— INSTRUCTIONS TO FOLLOW —
Every line in the listing below from the one with "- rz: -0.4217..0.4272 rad" through the one with "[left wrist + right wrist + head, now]" is to be reproduced exactly, both ends included; leave out the rest.
**** DATA EXCERPT
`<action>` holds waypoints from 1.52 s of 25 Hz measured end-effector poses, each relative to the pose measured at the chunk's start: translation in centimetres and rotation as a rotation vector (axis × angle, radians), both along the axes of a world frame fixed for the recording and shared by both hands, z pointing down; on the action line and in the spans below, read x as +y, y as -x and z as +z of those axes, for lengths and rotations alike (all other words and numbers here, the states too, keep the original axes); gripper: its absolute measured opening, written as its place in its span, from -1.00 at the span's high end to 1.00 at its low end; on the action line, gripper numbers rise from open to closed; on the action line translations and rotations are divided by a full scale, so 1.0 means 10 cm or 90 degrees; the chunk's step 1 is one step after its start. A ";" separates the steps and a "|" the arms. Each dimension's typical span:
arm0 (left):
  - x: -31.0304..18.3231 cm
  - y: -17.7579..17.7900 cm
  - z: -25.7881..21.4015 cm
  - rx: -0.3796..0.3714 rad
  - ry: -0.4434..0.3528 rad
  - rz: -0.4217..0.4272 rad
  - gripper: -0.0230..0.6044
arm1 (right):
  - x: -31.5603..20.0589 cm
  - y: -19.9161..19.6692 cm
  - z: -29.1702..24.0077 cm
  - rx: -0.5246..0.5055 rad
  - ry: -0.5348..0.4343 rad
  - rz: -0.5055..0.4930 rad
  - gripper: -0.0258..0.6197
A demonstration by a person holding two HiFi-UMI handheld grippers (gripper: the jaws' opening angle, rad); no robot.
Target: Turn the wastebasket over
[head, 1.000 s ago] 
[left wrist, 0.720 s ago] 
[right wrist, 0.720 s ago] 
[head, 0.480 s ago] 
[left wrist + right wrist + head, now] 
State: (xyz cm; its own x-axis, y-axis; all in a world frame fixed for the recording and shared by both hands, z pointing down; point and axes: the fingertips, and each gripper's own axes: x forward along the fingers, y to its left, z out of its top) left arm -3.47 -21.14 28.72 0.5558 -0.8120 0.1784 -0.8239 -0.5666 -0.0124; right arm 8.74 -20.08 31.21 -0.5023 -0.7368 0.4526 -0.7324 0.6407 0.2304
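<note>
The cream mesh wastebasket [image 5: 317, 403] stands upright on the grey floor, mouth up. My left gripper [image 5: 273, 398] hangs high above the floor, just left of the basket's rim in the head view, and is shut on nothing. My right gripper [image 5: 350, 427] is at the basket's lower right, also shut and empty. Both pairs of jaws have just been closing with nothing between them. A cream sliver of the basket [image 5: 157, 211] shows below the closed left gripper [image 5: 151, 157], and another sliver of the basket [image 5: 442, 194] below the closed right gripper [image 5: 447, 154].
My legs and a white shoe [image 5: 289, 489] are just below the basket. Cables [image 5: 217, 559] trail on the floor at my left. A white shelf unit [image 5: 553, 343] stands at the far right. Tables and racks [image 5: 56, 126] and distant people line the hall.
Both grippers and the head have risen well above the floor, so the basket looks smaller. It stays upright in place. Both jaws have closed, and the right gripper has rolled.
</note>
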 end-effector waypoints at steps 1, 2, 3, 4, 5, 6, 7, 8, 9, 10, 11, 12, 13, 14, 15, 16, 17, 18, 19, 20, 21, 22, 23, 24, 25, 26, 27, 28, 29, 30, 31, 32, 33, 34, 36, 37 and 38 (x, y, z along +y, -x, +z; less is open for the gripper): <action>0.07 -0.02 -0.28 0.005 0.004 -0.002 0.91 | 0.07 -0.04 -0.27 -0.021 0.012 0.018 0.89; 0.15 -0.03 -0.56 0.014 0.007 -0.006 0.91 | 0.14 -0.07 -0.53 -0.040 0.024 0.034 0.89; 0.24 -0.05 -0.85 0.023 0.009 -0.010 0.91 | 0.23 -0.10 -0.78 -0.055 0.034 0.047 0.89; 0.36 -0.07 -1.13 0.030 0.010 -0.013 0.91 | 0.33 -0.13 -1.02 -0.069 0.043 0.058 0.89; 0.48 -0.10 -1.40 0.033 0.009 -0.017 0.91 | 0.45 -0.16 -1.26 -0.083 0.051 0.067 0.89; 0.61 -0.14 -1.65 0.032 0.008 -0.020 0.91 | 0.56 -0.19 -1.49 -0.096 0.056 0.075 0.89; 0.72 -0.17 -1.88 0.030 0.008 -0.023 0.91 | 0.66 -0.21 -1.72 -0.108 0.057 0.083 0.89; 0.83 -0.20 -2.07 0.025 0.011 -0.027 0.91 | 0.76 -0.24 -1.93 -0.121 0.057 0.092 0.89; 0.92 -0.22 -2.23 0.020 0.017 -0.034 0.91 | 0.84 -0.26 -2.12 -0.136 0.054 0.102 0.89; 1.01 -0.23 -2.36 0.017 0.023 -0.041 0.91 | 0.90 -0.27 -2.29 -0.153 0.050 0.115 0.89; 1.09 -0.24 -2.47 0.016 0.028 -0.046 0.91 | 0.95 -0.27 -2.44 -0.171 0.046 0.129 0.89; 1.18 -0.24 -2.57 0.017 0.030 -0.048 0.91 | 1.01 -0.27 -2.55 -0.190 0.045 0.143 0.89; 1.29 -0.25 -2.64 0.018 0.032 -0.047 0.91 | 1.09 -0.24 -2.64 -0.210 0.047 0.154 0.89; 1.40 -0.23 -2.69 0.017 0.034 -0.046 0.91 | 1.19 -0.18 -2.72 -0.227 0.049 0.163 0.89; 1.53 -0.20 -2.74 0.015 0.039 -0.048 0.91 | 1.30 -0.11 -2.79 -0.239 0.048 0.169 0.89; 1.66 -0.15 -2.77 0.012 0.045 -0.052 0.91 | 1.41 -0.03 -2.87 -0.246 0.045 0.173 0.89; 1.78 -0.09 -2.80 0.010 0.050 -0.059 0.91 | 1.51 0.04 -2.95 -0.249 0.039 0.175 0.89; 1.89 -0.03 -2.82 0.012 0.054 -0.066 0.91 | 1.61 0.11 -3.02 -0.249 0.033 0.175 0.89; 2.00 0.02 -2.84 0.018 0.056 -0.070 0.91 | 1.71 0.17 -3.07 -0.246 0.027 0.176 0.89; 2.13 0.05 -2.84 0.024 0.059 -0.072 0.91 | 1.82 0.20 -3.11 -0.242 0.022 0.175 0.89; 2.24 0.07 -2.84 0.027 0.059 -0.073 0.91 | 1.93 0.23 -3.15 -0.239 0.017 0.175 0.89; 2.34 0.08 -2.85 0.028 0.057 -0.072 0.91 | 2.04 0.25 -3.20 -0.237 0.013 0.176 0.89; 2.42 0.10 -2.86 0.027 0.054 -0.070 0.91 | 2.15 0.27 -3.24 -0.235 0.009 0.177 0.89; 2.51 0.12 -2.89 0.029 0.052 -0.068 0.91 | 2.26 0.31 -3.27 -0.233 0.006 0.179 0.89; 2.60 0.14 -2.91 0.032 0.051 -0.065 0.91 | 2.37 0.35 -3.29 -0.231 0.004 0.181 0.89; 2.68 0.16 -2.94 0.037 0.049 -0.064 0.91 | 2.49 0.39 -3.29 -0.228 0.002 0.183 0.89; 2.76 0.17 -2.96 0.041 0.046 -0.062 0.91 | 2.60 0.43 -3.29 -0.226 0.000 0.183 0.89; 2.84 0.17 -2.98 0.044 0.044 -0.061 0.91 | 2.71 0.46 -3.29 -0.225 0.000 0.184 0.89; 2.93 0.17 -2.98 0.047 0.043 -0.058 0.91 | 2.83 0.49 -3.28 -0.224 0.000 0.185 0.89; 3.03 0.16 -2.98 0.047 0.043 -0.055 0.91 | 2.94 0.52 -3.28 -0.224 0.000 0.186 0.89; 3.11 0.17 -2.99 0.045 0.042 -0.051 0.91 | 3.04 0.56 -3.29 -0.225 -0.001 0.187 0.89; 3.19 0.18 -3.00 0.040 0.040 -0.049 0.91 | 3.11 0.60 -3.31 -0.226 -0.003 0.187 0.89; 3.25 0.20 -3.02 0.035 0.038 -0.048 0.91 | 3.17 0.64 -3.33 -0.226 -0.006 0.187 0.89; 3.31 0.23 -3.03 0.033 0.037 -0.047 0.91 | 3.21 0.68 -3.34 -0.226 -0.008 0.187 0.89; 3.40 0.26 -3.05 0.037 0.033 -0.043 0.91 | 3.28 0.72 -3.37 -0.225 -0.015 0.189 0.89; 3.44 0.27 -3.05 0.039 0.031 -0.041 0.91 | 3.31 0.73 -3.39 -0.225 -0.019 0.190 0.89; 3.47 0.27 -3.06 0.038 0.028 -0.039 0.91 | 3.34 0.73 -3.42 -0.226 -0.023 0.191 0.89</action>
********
— ANSWER —
  - rz: -0.4217..0.4272 rad
  - gripper: -0.0230..0.6044
arm1 (right):
  - x: -31.5603..20.0589 cm
  - y: -19.9161..19.6692 cm
  - z: -29.1702..24.0077 cm
  - rx: -0.5246..0.5055 rad
  - ry: -0.5348..0.4343 rad
  - rz: -0.5055..0.4930 rad
  - gripper: -0.0258..0.6197
A demonstration by a person holding two HiFi-UMI handheld grippers (gripper: the jaws' opening angle, rad); no robot.
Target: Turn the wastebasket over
[head, 1.000 s ago] 
[left wrist, 0.720 s ago] 
[right wrist, 0.720 s ago] 
[head, 0.480 s ago] 
[left wrist + right wrist + head, now] 

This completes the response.